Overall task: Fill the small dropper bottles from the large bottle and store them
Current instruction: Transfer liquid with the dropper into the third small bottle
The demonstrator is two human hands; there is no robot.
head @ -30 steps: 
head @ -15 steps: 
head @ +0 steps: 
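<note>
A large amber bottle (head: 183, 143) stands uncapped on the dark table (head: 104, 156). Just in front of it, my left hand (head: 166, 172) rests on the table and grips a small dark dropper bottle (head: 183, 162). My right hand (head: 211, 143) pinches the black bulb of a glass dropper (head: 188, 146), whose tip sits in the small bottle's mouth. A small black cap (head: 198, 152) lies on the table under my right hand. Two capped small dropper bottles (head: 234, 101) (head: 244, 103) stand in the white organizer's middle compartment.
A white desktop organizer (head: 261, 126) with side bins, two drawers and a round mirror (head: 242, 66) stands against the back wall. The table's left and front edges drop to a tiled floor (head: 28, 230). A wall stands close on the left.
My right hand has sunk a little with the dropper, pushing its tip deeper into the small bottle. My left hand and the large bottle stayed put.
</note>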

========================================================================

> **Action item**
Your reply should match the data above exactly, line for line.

> **Task solution**
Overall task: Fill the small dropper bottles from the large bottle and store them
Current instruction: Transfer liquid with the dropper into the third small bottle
The demonstrator is two human hands; there is no robot.
head @ -30 steps: 
head @ -15 steps: 
head @ +0 steps: 
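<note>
A large amber bottle (head: 183, 143) stands uncapped on the dark table (head: 104, 156). Just in front of it, my left hand (head: 166, 172) rests on the table and grips a small dark dropper bottle (head: 183, 162). My right hand (head: 211, 143) pinches the black bulb of a glass dropper (head: 188, 146), whose tip sits in the small bottle's mouth. A small black cap (head: 198, 152) lies on the table under my right hand. Two capped small dropper bottles (head: 234, 101) (head: 244, 103) stand in the white organizer's middle compartment.
A white desktop organizer (head: 261, 126) with side bins, two drawers and a round mirror (head: 242, 66) stands against the back wall. The table's left and front edges drop to a tiled floor (head: 28, 230). A wall stands close on the left.
My right hand has sunk a little with the dropper, pushing its tip deeper into the small bottle. My left hand and the large bottle stayed put.
</note>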

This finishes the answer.